Florida is known for its subtropical heat, sun, and beaches. But the breeding of cattle? It is a secret that is hidden in plain sight. Florida is where the breeding of cattle began in North America. In 1521, Ponce de Leon, the Spanish explorer, attempted to create a permanent colony on the west coast of Florida. He was fatally injured in a battle with the Calusa people and the colony was abandoned, but the small handful of Spanish cattle they brought with them remained behind, survived and thrived.

Five hundred years later, ranching in Florida now covers about 6 million acres of land, with more than 15,000 ranches. This book contains vintage photos, stories of Cracker cattle, cow dogs, cowboy church and other highlights of a sustainable culture based on love and respect for the land.

?? “A Merry Christmas: And Other Christmas Stories,” by Louisa May Alcott ($ 14.95, Penguin Classics, released 2014)

The charming short stories of this collection were first published from the 1860s to the 1880s. Best known for the beloved classic “Little Women”, Louisa May Alcott was a prolific author and a multi-faceted woman who won her career. own path, supported abolition and suffrage and even made a stint as a nurse during the Civil War. This is his version of Christmas in the 19th century.

?? “The Everglades,” by Clyde Butcher ($ 125, Window of the Eye Inc., released 2020)

This book inherited from famous photographer Clyde Butcher, often referred to as the Ansel Adams of the Everglades, is the most comprehensive collection of his photographs of the Everglades (1986-2019). Mr. Butcher is an artist, activist and conservationist known for his massive black and white photos of the Everglades and other fragile environments to be preserved.

Some images measure up to 5 feet by 9 feet. They are both raw and nuanced, expansive and immersive. His intention is not that you look at them, but that you feel them. This coffee table book gives you a taste of what it’s like to do this in real life. The best way to buy is through

?? “Why Cats Paint: A Theory of Feline Aesthetics,” by Heather Busch and Burton Silver ($ 19.95, Ten Speed ​​Press, published 1994)

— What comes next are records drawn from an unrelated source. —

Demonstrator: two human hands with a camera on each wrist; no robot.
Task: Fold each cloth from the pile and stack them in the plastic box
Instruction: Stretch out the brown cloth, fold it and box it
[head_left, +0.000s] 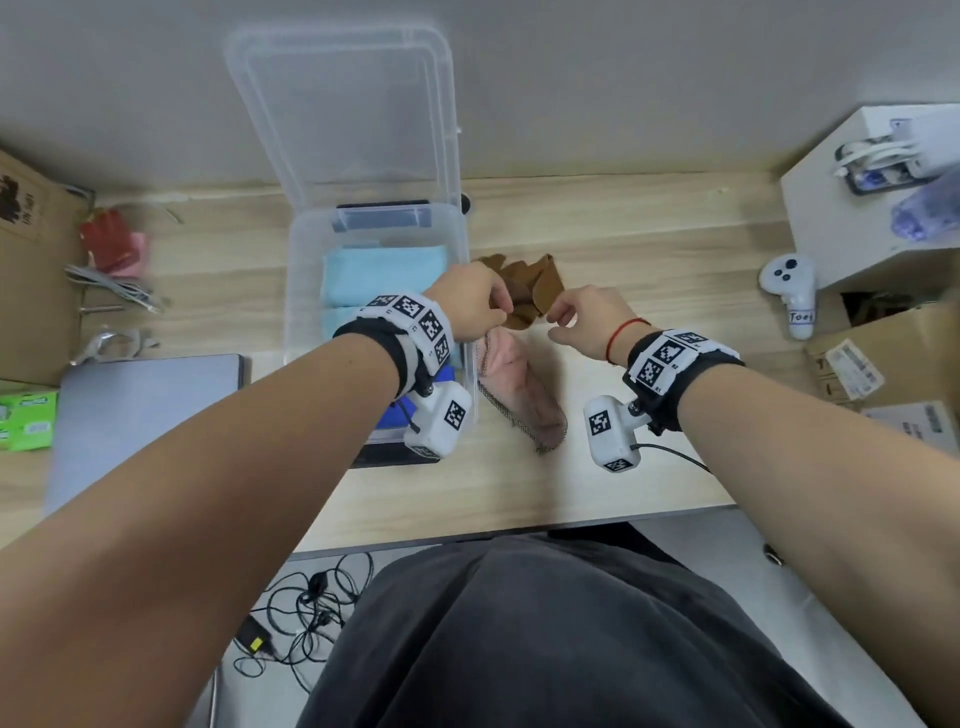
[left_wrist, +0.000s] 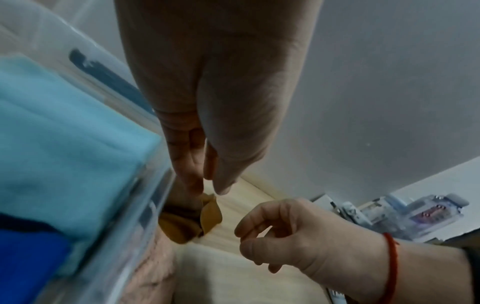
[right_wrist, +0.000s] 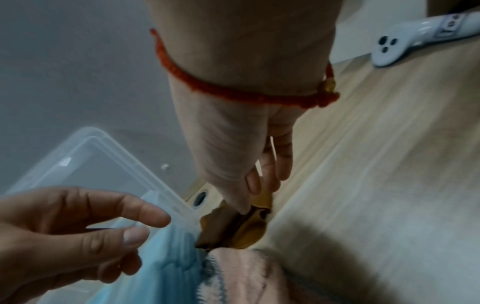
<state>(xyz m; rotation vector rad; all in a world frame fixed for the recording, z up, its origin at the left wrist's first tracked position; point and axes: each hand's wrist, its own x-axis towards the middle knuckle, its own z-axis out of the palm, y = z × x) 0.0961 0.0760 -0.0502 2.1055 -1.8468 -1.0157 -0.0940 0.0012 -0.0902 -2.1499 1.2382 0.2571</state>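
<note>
A crumpled brown cloth (head_left: 530, 286) (left_wrist: 210, 216) (right_wrist: 246, 232) lies on the table just right of the clear plastic box (head_left: 301, 291). A pink cloth (head_left: 524, 395) (right_wrist: 246, 277) with a grey edge lies in front of it. My left hand (head_left: 475, 306) (left_wrist: 207, 189) (right_wrist: 145, 226) hovers at the brown cloth's left side, fingers half curled with nothing between them. My right hand (head_left: 558, 319) (left_wrist: 244, 236) (right_wrist: 254, 197) hovers at its right side, thumb and fingers apart, holding nothing. Folded light blue cloths (head_left: 379, 275) (left_wrist: 64, 133) and a dark blue one (left_wrist: 26, 257) lie in the box.
The box's lid (head_left: 343, 114) leans on the wall behind it. A white controller (head_left: 789, 291), a white box (head_left: 872, 208) and cardboard boxes (head_left: 883, 353) stand at the right. A closed laptop (head_left: 145, 415) lies left of the plastic box.
</note>
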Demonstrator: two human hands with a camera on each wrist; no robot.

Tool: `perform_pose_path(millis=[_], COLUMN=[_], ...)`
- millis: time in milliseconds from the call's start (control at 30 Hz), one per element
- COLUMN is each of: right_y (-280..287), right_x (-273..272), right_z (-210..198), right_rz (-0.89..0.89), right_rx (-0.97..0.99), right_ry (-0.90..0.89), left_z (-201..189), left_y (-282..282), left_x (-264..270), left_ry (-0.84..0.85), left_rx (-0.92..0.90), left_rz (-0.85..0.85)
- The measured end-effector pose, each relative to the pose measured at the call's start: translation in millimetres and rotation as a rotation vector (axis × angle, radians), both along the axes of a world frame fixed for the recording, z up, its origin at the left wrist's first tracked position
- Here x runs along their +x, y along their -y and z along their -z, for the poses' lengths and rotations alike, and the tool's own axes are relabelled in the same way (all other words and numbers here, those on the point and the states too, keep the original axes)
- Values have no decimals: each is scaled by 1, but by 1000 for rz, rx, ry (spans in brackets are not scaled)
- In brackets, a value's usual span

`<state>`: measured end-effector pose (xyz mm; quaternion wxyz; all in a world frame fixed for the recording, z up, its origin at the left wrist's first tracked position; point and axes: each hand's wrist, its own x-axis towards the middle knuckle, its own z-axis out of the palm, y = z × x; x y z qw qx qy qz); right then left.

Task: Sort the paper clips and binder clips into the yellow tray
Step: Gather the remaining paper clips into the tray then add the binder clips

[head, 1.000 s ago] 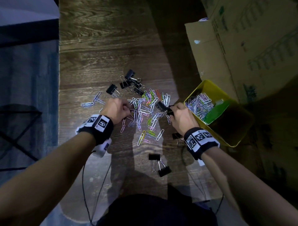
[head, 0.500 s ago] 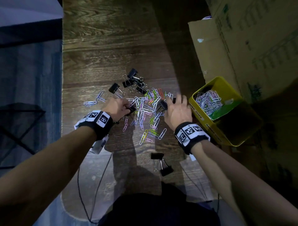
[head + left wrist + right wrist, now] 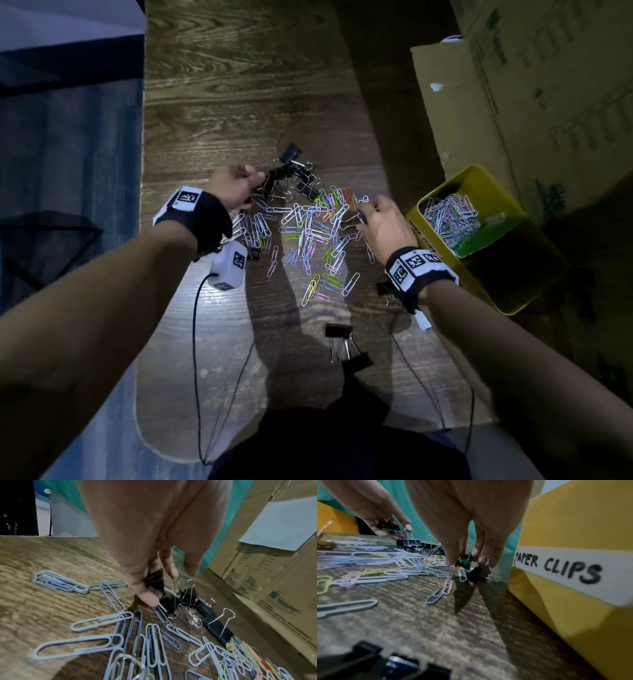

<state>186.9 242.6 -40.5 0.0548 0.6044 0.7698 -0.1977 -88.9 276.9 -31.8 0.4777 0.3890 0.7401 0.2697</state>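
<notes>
Coloured paper clips [image 3: 310,233] lie scattered mid-table, with black binder clips [image 3: 294,168] heaped behind them. My left hand [image 3: 236,186] is at the left end of that heap and grips a black binder clip [image 3: 155,582] between thumb and fingers. My right hand [image 3: 380,219] sits at the right edge of the paper clips, pinching a small black binder clip [image 3: 464,561] just above the wood. The yellow tray [image 3: 479,178] stands to the right, one compartment holding paper clips [image 3: 448,216]; its side reads "PAPER CLIPS" [image 3: 559,563].
Two more binder clips [image 3: 344,344] lie near the table's front edge, another [image 3: 385,289] by my right wrist. Cardboard boxes [image 3: 534,96] rise behind and beside the tray. Cables [image 3: 195,359] hang from both wrists. The table's left edge borders a blue floor.
My left hand has moved up and away from the paper clips to the binder clip heap. My right hand has shifted right toward the tray, still holding a binder clip.
</notes>
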Motion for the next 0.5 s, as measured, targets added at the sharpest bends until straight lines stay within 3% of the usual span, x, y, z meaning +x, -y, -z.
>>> perform_pose_path(millis=[33, 100, 167, 200, 300, 400, 500], right_y=[0, -1, -2, -3, -2, 4, 12], right_x=[1, 1, 3, 5, 10, 14, 17], right_z=[0, -1, -1, -2, -4, -6, -7], right_rz=[22, 58, 94, 105, 127, 148, 135], right_rx=[-4, -5, 3, 7, 51, 98, 70], right_ry=[1, -1, -35, -48, -65, -69, -6], left_z=[-4, -10, -8, -3, 22, 36, 30], left_y=[5, 23, 50, 64, 98, 109, 111], left_x=[-1, -7, -14, -15, -13, -10, -13], left_ry=[-2, -215, -476, -528, -532, -544, -437], left_rx=[64, 218, 339, 364, 240, 173, 224], left_rz=[-16, -25, 77, 164, 406, 489, 551])
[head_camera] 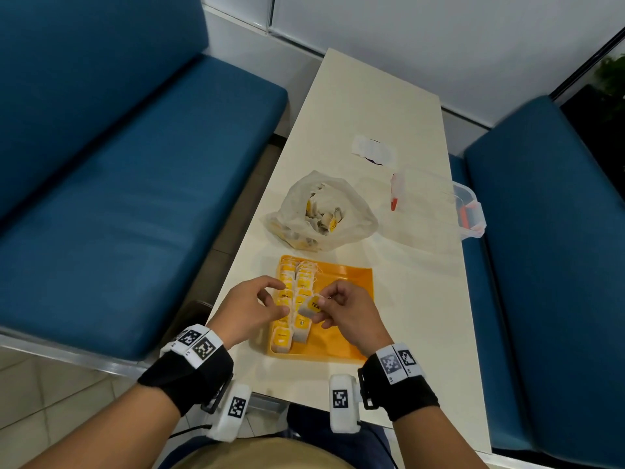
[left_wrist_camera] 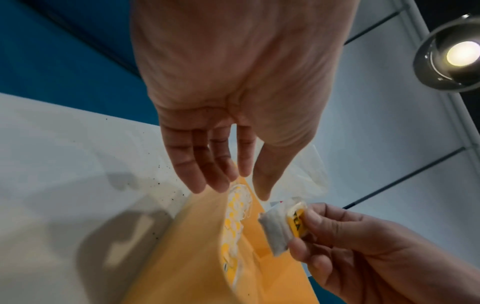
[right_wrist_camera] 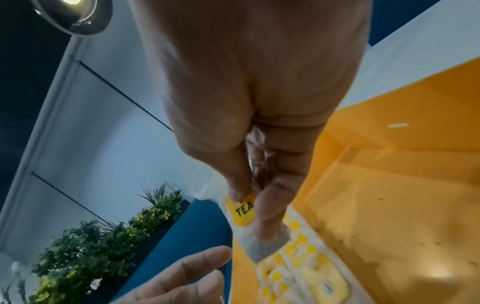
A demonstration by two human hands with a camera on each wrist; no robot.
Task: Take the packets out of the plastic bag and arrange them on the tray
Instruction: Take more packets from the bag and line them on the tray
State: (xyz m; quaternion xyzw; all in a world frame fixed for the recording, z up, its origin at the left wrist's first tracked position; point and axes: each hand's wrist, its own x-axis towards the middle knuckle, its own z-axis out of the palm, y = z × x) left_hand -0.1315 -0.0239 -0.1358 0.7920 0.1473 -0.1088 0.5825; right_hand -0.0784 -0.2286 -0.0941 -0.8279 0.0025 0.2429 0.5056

Is this book real? Of course yes ! Both serious and hilarious, the book examines whether painting cats simply exhibit instinctive territorial marking behavior or whether the resulting “art” is driven by aesthetics. The authors support the latter.

They explore the work of 12 feline artists and their feline genres, such as Misty, the “formal expansionist” and Tiger, the “spontaneous reductionist”. There are many photos of the artists at work, with descriptions and reviews that appear to come from the catalog of a prestigious museum exhibit. Some of the feline paintings have sold for thousands of dollars. For cat lovers around the world and those who want something a little – okay, a lot – different.

?? “Gift From the Sea”, by Anne Morrow Lindbergh ($ 18, Hall of Fame, 50th anniversary edition, 1991)

First published in 1955, this book contains information about life, relationships, marriage, and self-discovery that could have been written yesterday instead of 66 years ago. Anne Morrow Lindbergh was the wife of aviator Charles Lindbergh, the first to cross the Atlantic Ocean solo, non-stop, in 1927.

The Lindberghs vacationed in Southwest Florida and Anne wrote this wonderful, contemplative book while spending time alone on Captiva Island. She compared aspects of life to the seashells she found on the sandy shores. An eternal favorite.

?? “1984”, by George Orwell ($ 22, Mariner Books, published 2017)

This classic is as scary in 2021 as it was when it was first published in 1949. Orwell’s novel about the dangers of totalitarian rule has brought us terms like Big Brother, Thought Police, Ministry of Truth, and Newspeak. They are now familiar with our lexicon just like the word Orwellian, which immediately evokes a dystopian society.

On Orwell’s 100th birthday in 2003, Geoffrey Nunberg wrote a column in the New York Times saying “ Orwellian ” is the most widely used adjective derived from a modern writer’s name, more common than ” Kafkaesque ”, ” Hemingwayesque ” and ” Dickensian ” combined. He even surpasses “Machiavellian”, he wrote.

1984 may be long gone, but the book’s relevance remains. If you didn’t read it in high school, you should read it now. If you read it in high school, you should read it again. ??